■ **Work instruction**
Copy the listing as it is written, and leave each picture out.

────────────────

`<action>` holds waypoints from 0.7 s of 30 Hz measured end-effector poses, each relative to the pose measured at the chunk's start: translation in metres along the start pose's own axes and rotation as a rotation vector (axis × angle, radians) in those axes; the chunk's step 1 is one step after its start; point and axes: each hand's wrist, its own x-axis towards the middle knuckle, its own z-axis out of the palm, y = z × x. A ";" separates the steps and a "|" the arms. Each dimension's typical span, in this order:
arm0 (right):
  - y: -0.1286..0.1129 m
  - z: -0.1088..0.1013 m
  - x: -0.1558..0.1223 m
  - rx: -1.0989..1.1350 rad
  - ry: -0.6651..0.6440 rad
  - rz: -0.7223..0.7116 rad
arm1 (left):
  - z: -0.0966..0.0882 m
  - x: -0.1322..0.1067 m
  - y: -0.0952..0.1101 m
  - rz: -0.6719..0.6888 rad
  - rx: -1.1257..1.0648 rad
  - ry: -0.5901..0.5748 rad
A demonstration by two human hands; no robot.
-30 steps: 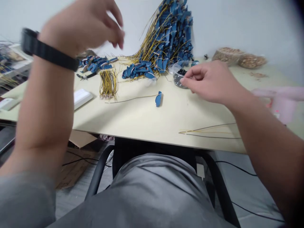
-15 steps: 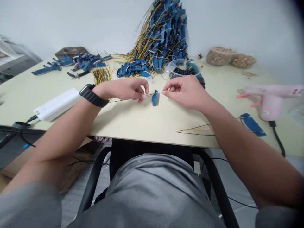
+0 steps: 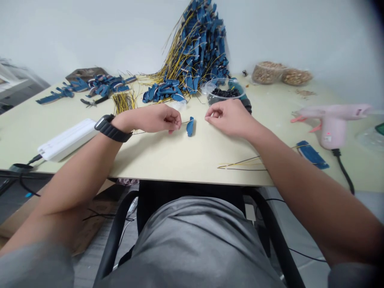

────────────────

■ **Answer to this exercise**
`<action>` holds waypoints from 0.7 s of 30 Hz measured end-effector poses, each relative to the pose measured at the chunk's start: translation in metres along the start pose's own axes and rotation as a rotation vector (axis × angle, radians) in those axes; the chunk's step 1 is one step after its start; point and axes: each hand's wrist, its own x-axis towards the middle knuckle, its own z-axis out of the palm, y = z × x. A ";" separates the steps and a "|" the arms. Each dimension's typical span, in this order:
arm0 (right):
  - y: -0.1286..0.1129 m
  - z: -0.1088..0.1013 m
  - x: -0.1558..0.1223 m
  - rx: -1.0989..1.1350 rad
  - ry: -0.6651..0.6440 rad
  - rz: -0.7223..0.7116 rad
arm1 (left):
  - z: -0.0966..0.0882 m
  - x: -0.1322..0.1067 m
  - y: -0.0952..0.1101 m
  - rz: -0.6719..0.6888 rad
  - rx: -1.1257..1.0648 rad
  - ry: -0.5901..0.5748 rad
A demonstration by two human hands; no robot.
-30 steps: 
-15 steps: 
+0 steps: 

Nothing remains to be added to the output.